• **Work required**: The lines you return must be all those in the data that hold the string "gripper".

Stored entries
────────────────

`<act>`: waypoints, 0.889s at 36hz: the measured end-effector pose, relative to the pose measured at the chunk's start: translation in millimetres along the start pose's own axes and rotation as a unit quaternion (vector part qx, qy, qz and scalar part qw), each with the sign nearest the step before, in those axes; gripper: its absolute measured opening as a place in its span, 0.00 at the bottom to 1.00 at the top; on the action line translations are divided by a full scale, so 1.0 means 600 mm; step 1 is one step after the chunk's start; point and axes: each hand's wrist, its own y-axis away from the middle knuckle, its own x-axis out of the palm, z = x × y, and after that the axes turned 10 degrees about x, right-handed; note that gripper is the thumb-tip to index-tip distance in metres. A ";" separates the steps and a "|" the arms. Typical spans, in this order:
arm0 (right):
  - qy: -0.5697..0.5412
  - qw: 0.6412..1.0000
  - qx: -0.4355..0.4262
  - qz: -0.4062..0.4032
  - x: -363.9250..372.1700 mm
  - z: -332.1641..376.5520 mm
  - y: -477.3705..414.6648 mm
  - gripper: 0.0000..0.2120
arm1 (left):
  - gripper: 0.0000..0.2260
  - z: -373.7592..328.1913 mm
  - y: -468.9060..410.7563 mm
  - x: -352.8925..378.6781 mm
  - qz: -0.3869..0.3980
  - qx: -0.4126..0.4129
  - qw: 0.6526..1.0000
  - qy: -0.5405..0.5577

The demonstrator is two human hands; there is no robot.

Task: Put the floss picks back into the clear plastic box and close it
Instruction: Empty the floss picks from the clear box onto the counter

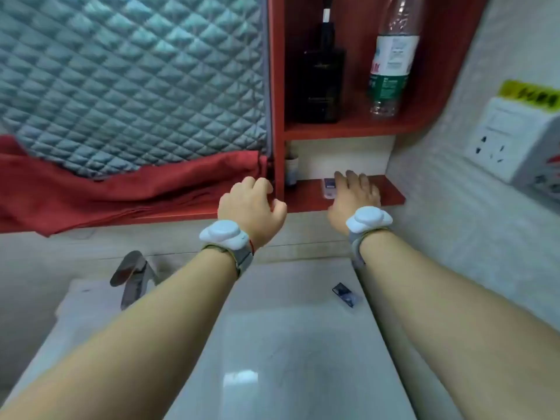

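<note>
Closest to me, below the red shelf (391, 194), is a white sink (288, 344). Both my bare arms reach over it toward the shelf. A small dark packet (344, 294) lies on the sink's rim, below the shelf and just beside my right arm. It is too blurry for me to tell what it is. A shiny tap (133, 274) stands lower than the shelf and well to its left. My left hand (248, 204) hangs in the air just left of the shelf's bottom board. Its fingers are curled in, and I cannot tell if anything is inside them. My right hand (354, 192) is on the bottom board of the shelf, with its fingers straight and a little apart, gripping nothing. It lies over the clear plastic box (328, 187), which sits on that board and peeks out at the hand's left side. I cannot tell if the lid is up or down, and what is in the box is too blurry to see. A little bottle (291, 171) stands at the left end of the same board. One level up in the shelf stand a dark bottle (321, 80) and a clear water bottle (391, 62). Left of the shelf lies a red cloth (91, 189), with a blue quilted cover (130, 80) above it. Right of the shelf, a white socket (509, 140) is on the wall.
</note>
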 end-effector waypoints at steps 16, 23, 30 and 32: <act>0.047 0.995 -0.018 -0.085 0.019 -0.023 0.011 0.16 | 0.12 -0.037 0.032 0.056 0.033 0.008 0.992 0.119; -0.144 0.981 0.047 -0.123 0.041 -0.013 0.115 0.15 | 0.11 -0.059 0.085 0.099 0.124 -0.088 0.940 0.307; -0.212 0.969 0.127 -0.016 0.087 -0.004 0.240 0.15 | 0.11 -0.071 0.172 0.117 0.204 -0.246 0.793 0.519; -0.230 0.964 0.129 0.028 0.110 -0.003 0.277 0.17 | 0.13 -0.073 0.198 0.127 0.234 -0.252 0.758 0.555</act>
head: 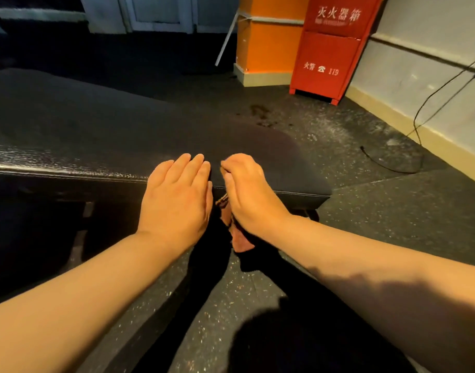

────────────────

• **Response to the task**:
`<act>`: waypoints, 0.889s at 36hz: the measured end-effector pose, relative to the pose measured at the chunk's start: translation in millimetres along the start pose's own axes and rotation as a unit quaternion (vector part qx, qy, qz and scalar part qw), each with the sign nearest the step before, in those axes; gripper: its absolute measured opening as a place in its span, 0.00 at the bottom to 1.00 at the top; on the action line translations are divided by a full scale, so 1.0 means 600 mm; step 1 is one step after the chunk's start; point and axes: each hand's wrist, its own y-axis away from the middle knuckle, its own x-axis out of the palm, z = x × y, and after that the axes turned 10 degrees about x, right-handed; note that gripper is the thumb-tip to index-tip distance in metres. A ";" separates the steps and a "|" the arms. Typical spans, in this order:
  - gripper: 0.0000..0.2120
  - gripper: 0.0000..0.2260

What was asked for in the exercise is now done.